╭─ RECORDED INFORMATION

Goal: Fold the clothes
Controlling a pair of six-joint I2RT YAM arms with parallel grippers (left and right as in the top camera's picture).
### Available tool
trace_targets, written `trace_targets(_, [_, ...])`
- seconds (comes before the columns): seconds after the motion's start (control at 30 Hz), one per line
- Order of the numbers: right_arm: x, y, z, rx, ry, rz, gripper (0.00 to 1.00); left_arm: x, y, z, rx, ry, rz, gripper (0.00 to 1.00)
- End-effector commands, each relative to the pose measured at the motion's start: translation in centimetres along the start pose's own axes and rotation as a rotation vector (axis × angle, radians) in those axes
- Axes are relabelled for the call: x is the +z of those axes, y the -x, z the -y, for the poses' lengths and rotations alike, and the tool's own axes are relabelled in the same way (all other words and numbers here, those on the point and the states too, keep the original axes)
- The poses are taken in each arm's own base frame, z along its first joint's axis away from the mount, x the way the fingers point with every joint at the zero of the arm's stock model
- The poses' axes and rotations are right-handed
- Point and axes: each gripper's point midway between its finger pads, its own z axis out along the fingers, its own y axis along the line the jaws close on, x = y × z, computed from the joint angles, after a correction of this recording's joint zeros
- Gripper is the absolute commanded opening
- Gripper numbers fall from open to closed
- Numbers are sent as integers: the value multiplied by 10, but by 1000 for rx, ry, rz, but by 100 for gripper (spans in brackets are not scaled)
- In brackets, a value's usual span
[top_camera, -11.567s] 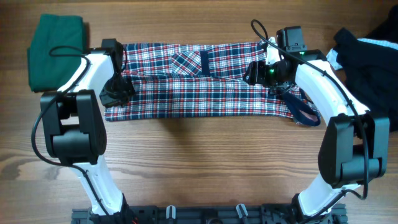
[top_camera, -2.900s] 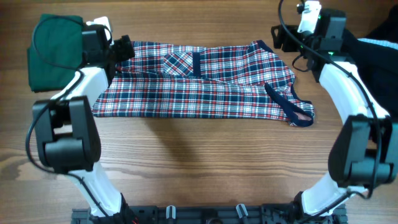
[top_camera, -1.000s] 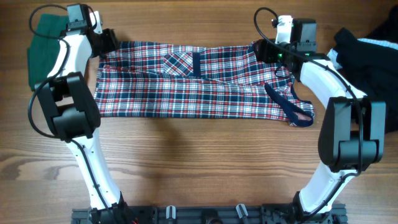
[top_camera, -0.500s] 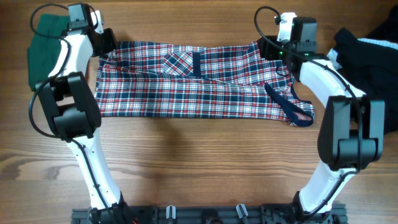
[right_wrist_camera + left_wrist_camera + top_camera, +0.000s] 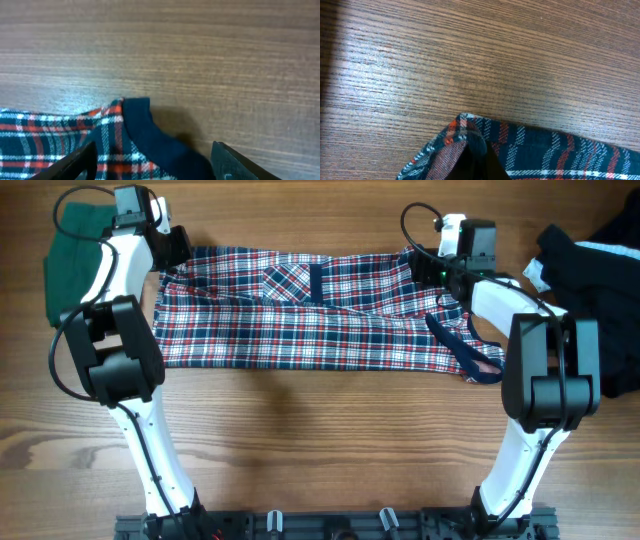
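Pinching a corner of the plaid dress (image 5: 320,320), the left gripper (image 5: 170,252) is clamped shut, likely to lift that edge for a fold. The right gripper (image 5: 154,162) stands open astride the navy-trimmed corner, not yet gripping. The dress stretches flat between them on the table (image 5: 320,460). No writing is readable.

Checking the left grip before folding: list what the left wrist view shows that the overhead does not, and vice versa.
Left wrist only: close up, the plaid dress corner rolled up and bunched where the shut jaws pinch it. Overhead only: the whole dress laid out, the dark-green garment at far left, the black garment at right, the right gripper at the navy-trimmed corner. Both: the dress on the wooden table.
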Motion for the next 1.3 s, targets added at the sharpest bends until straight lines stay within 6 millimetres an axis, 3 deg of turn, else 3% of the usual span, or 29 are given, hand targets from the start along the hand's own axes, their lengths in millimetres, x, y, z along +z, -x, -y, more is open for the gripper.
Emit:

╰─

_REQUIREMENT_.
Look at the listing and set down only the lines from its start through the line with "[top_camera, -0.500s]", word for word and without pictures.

_SOLUTION BELOW_.
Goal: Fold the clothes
Controlling a pair of six-joint I2RT YAM arms with parallel grippers (left and right as in the top camera's picture).
### Available tool
trace_targets, written `trace_targets(_, [_, ...])`
- seconds (comes before the columns): seconds after the motion's start (control at 30 Hz), one per line
- Order of the numbers: right_arm: x, y, z, rx, ry, rz, gripper (0.00 to 1.00); left_arm: x, y, z, rx, ry, rz, gripper (0.00 to 1.00)
- End-effector commands, each relative to the pose measured at the motion's start: translation in centimetres along the start pose's own axes and rotation as a rotation vector (axis × angle, radians) in those axes
- Axes are relabelled for the call: x is the +z of those axes, y the -x, z the -y, for the poses' lengths and rotations alike, and the tool's own axes are relabelled in the same way (all other words and numbers here, those on the point and the states too, keep the original axes)
- The poses are taken in each arm's own base frame, z along its first joint's axis away from the mount, x the way the fingers point with every joint at the zero of the arm's stock model
- The poses' axes and rotations are right-handed
- Point and axes: each gripper's point midway between its finger pads, its own z axis out along the fingers, its own y axis along the line the jaws close on, x = y × z, computed from the joint angles, after a correction of this recording's joint zeros
- Gripper is the absolute commanded opening
- Gripper numbers fall from open to closed
- Numbers are sent as integers: the value multiplied by 10, but by 1000 for rx, ry, rz, but by 100 for gripper (spans in brackets are not scaled)
- In brackets, a value's usual span
[top_camera, -11.567s] 
[top_camera, -2.900s] 
[top_camera, -1.000s] 
[top_camera, -0.500s] 

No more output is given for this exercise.